Yes, in the present time, there are not many people in politics, news, the celebrity class, academia, the “professions” or what have you who warrant our time or attention.
Let’s face it, we are NOT discreet listeners. Indeed, we should be.
I often hear others say (in response to some injustice) “how can X or Y let this (the injustice) happen?” It is, in all honesty, a childish reaction to the world around them and injustice in particular. It is a question asked by one who does not know what Aquinas and others have talked about for ages … the primacy of faith and perceptions derived from faith are central to all inquiries and understanding of the world we inhabit and those people and events in it.
Mathematicians know this, scientists too. Those few among us who still muster belief itself and match belief with their intellect and life experience know this as well. They, as a consequence, do not need to ask of injustices done to innocents and others.
Indeed, the proof of the fundamental role of faith in one’s existence is this: even atheists ask the fundamental question like: “Why this injustice?”
Their question confirms the place of, and need for, faith. Their question is a faith question. Their question reflects the insight of Aquinas and many others we ignore and in this make fools of ourselves and anyone of the many who daily listen to the nonsensical “public figures” who do not possess the modest intellect or common sense sufficient to wonder much at all about what they see and what they say.
Alas, following Aquinas and other giants of intellectual, moral and spiritual maturity allows us to be who we are designed to be.
Smarten up, people. What is eternal is above all that is not. We consume what is not eternal and this is the central fault you see.
I know except that things perishing and transitory should be spurned and things certain and eternal should be sought. (Emphasis added.)
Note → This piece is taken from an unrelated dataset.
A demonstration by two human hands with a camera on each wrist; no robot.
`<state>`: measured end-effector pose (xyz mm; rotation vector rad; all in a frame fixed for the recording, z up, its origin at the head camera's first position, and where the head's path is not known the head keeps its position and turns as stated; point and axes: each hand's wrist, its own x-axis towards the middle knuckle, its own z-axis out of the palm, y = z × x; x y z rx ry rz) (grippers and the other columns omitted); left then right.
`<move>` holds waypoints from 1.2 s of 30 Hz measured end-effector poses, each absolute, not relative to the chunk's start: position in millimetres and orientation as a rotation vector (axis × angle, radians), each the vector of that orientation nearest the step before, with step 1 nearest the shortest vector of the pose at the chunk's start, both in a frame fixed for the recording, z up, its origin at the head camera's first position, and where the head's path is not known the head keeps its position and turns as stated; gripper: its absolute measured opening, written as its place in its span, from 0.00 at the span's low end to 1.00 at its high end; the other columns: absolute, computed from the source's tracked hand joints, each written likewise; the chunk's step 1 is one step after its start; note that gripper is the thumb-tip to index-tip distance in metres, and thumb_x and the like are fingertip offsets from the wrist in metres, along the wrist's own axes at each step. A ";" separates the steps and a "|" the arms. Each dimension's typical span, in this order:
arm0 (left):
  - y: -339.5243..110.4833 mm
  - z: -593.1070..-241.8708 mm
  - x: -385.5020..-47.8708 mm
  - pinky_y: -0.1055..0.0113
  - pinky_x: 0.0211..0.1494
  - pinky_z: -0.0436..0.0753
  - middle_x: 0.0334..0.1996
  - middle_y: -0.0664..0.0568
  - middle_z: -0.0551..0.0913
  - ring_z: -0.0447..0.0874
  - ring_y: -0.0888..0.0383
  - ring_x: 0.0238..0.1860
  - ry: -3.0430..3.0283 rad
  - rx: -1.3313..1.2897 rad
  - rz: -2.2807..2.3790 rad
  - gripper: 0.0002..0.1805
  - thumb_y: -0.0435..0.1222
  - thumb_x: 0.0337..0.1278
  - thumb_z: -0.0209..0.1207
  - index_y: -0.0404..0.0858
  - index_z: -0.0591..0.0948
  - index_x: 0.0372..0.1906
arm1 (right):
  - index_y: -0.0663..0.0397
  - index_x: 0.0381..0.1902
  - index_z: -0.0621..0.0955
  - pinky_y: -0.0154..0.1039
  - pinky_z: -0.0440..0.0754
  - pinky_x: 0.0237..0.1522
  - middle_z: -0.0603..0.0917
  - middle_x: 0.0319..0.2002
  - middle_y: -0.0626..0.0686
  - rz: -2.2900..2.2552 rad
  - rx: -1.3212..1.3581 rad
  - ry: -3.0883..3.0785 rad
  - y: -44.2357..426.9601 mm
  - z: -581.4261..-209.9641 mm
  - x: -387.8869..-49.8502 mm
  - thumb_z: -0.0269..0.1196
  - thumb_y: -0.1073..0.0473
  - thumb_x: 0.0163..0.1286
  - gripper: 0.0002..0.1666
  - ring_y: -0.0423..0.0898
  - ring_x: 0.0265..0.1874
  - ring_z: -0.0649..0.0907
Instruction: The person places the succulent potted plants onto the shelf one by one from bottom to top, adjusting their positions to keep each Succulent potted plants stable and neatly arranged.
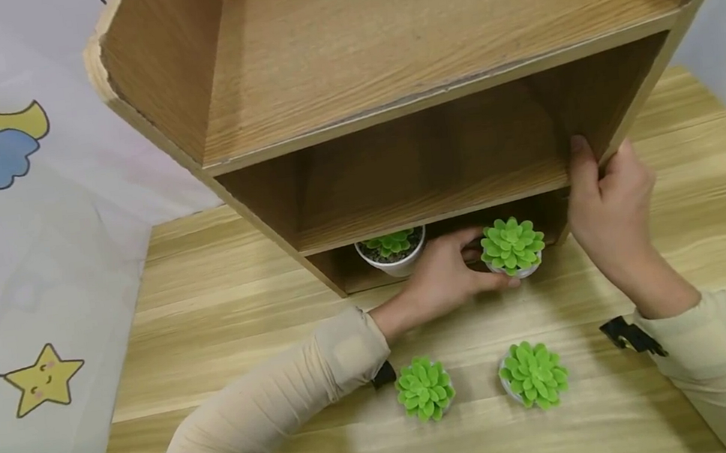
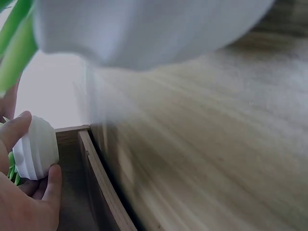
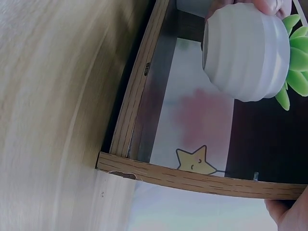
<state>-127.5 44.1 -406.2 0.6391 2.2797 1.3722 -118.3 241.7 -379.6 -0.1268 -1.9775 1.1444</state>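
My left hand [image 1: 444,275] holds a small potted succulent [image 1: 512,247] with bright green leaves, thumb and fingers around its white ribbed pot [image 2: 39,149]. That plant is at the front right of the bottom compartment of a wooden shelf [image 1: 441,88]. The right wrist view shows the same white pot [image 3: 245,53] in front of the opening. My right hand [image 1: 616,210] grips the shelf's right side panel, its thumb on the inner face. Another potted succulent [image 1: 394,249] stands inside the bottom compartment on the left, its top partly hidden by the board above.
Two more potted succulents, one on the left [image 1: 425,389] and one on the right [image 1: 534,376], stand on the wood-grain table [image 1: 194,292] before the shelf. A pale cloth backdrop [image 1: 34,259] with a moon, cloud and star hangs at the left.
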 end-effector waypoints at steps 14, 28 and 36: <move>50.2 -408.1 -126.4 0.78 0.42 0.78 0.48 0.52 0.85 0.82 0.69 0.43 2.325 0.675 1.322 0.39 0.43 0.38 0.79 0.37 0.78 0.60 | 0.74 0.42 0.79 0.27 0.66 0.33 0.83 0.35 0.61 1.131 -0.115 -1.994 242.4 -378.2 -116.7 0.53 0.56 0.75 0.21 0.34 0.32 0.76; 49.9 -408.7 -128.8 0.79 0.42 0.78 0.48 0.50 0.85 0.82 0.69 0.43 2.344 0.661 1.283 0.39 0.43 0.39 0.79 0.36 0.78 0.61 | 0.70 0.42 0.81 0.26 0.66 0.33 0.85 0.35 0.61 1.134 -0.155 -1.972 240.5 -378.1 -117.3 0.54 0.56 0.74 0.19 0.33 0.31 0.76; 52.0 -410.0 -130.3 0.79 0.44 0.77 0.49 0.48 0.85 0.82 0.67 0.45 2.349 0.676 1.277 0.39 0.42 0.40 0.79 0.36 0.77 0.61 | 0.71 0.43 0.81 0.26 0.67 0.34 0.85 0.36 0.60 1.142 -0.157 -1.973 240.4 -379.2 -117.6 0.54 0.55 0.75 0.20 0.32 0.32 0.77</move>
St. Augustine, in Soliquia
Just can’t make this any plainer to you, Friends.
Shalom.
Postscript – The contested hearing yesterday was frankly pathetic. The judge and lawyers were childish in their narrow range of thought and lack of depth of examination or understanding as to the events before them. It was much like watching people playing “judge” and “lawyer.” It would have been silly if not so pathetic. We are sadly ill-bred and in this lies decline and injury to all. First faith – insight and wisdom follows.